» **What you will do**: Below is a listing; restate from it, character for character, the lines beginning at the line holding "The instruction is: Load" and ending at the line holding "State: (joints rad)", both included.

» **Supplied entries**:

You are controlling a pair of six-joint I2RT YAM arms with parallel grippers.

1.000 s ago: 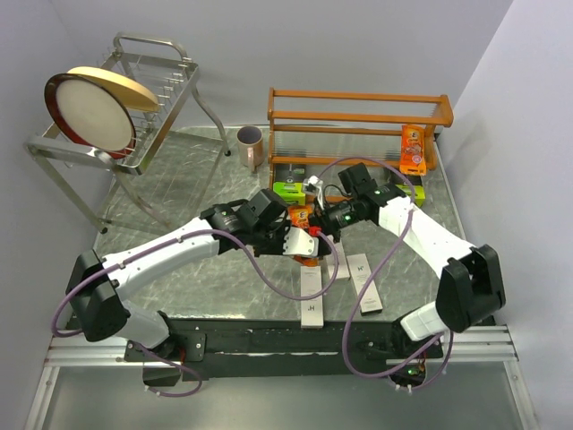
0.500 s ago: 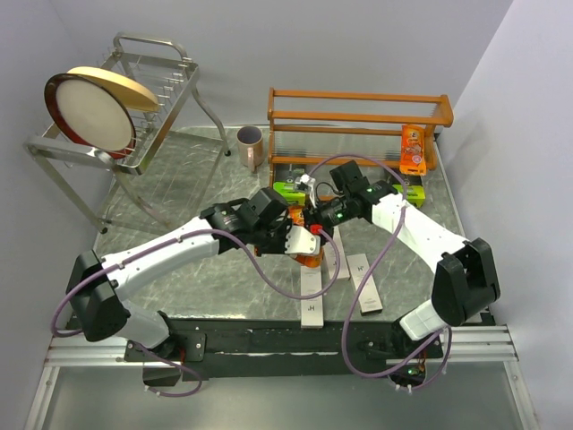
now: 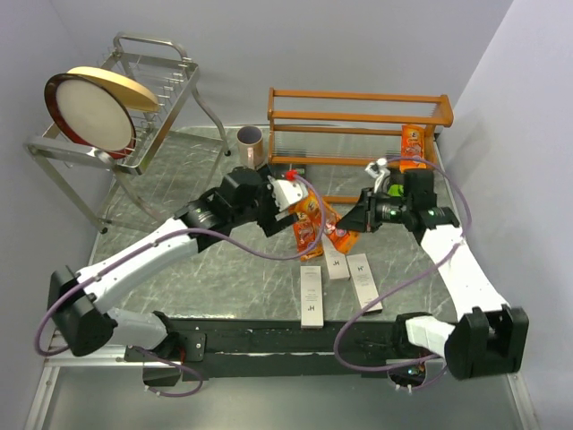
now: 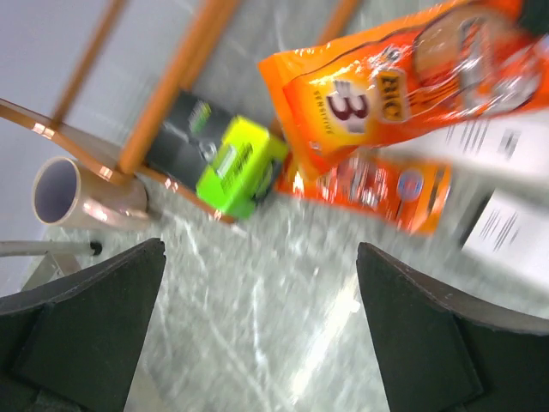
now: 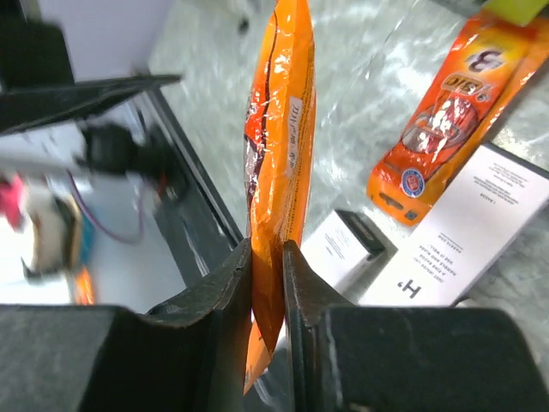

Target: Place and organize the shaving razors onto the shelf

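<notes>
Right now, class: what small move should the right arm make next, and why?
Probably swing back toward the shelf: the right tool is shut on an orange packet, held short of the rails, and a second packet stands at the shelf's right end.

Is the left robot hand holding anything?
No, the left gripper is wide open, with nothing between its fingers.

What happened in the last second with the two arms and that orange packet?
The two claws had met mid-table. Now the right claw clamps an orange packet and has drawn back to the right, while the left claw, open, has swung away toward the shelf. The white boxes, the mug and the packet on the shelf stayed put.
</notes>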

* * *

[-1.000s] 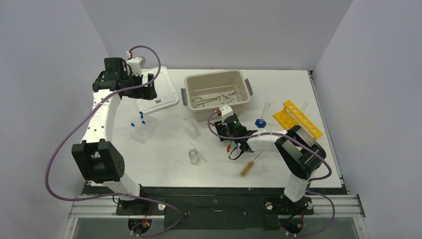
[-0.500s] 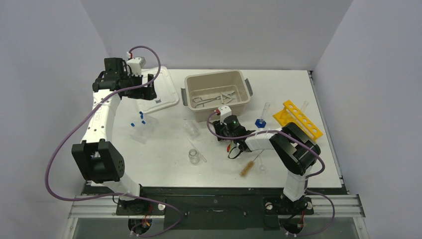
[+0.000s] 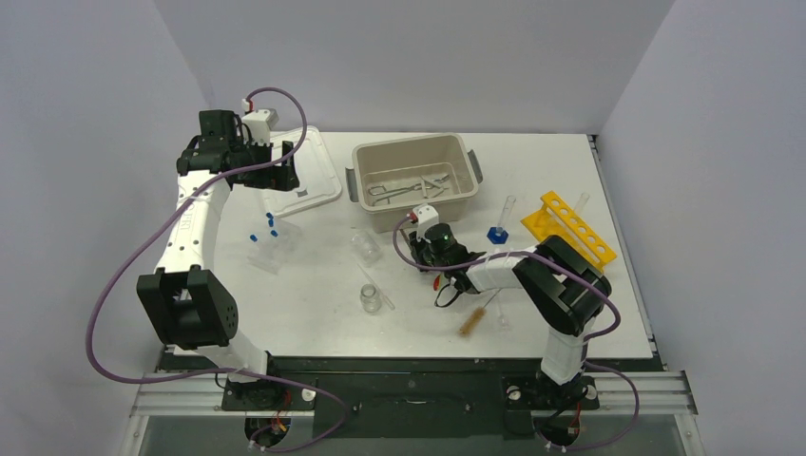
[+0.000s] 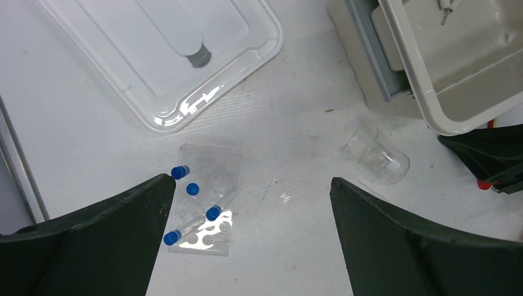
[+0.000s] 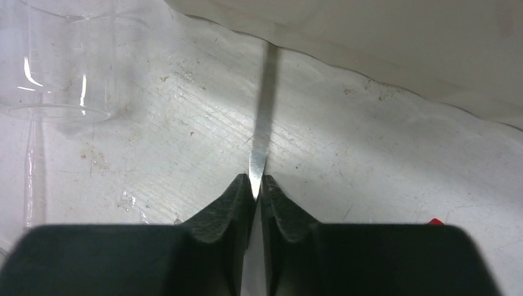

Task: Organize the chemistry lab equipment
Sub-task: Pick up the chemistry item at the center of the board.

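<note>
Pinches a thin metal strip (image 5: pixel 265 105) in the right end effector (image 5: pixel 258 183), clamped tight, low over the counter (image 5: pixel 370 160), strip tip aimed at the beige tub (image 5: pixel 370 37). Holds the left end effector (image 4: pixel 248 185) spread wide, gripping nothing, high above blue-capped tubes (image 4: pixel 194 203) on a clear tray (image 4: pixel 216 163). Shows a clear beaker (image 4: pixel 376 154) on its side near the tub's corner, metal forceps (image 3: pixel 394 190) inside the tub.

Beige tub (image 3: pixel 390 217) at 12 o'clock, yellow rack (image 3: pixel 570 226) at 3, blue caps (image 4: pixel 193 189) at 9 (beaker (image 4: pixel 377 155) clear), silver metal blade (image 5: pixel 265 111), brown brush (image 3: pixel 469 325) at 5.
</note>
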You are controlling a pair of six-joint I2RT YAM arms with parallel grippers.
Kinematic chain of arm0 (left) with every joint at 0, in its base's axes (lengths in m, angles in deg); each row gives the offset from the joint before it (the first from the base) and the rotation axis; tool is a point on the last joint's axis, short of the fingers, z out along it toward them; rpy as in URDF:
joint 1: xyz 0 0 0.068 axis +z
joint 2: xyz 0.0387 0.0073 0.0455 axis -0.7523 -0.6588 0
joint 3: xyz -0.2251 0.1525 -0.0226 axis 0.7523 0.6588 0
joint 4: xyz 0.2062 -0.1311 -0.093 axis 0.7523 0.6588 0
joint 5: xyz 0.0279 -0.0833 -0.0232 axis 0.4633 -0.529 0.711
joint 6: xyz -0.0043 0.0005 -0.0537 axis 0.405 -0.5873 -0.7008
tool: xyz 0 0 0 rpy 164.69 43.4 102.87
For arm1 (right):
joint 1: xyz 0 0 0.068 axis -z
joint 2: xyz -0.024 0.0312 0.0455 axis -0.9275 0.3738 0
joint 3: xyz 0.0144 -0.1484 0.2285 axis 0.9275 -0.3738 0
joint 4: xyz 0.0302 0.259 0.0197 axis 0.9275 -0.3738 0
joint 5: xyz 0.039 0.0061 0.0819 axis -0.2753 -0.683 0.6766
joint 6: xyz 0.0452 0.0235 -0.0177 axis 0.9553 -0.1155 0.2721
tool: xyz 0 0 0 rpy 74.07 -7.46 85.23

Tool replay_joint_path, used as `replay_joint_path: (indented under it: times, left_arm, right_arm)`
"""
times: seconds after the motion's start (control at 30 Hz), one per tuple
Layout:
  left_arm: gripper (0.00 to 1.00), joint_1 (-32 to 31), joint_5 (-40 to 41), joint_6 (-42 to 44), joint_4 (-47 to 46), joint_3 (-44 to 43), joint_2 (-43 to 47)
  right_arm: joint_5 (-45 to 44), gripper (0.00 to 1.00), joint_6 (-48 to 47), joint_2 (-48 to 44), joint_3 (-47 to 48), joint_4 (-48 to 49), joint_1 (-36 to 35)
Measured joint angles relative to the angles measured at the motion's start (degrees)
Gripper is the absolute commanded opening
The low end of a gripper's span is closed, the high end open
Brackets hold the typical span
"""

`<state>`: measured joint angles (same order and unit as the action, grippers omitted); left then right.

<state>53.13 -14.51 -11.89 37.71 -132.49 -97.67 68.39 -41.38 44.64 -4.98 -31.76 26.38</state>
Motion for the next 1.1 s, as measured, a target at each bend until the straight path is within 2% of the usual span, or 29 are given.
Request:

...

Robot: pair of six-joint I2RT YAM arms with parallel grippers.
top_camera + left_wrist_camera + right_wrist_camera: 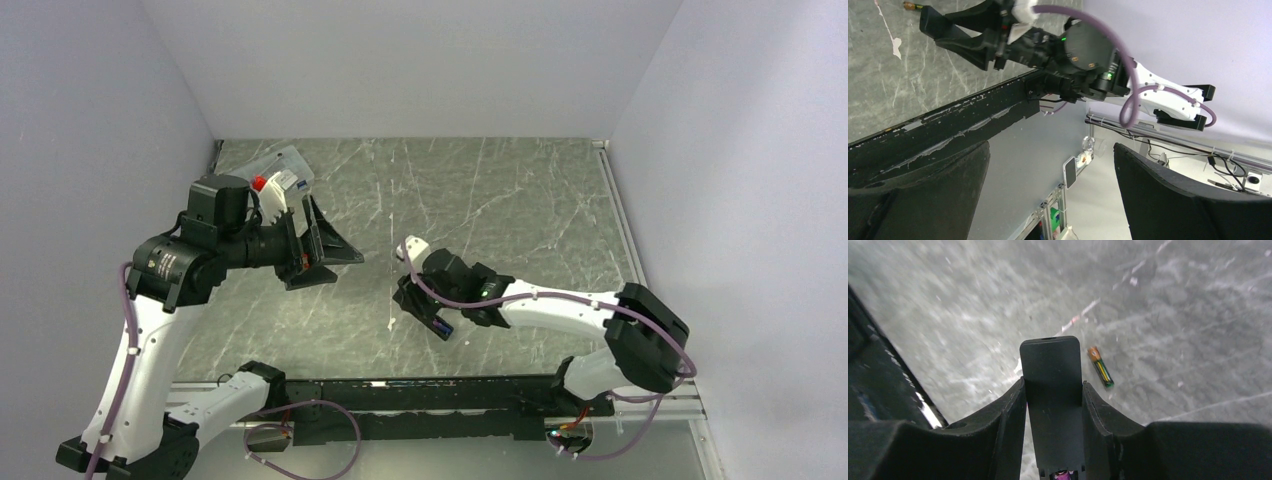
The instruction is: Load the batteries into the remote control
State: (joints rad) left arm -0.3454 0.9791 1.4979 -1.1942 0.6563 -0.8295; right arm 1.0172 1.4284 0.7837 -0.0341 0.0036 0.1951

» **Response below**:
The instruction is: Load the batteries into the remote control
State: (joints rad) left arm -0.3454 0.9791 1.4979 -1.1942 0.6563 -0.8295; right arm 1.0172 1.4284 0.7837 -0.0341 0.0036 0.1951

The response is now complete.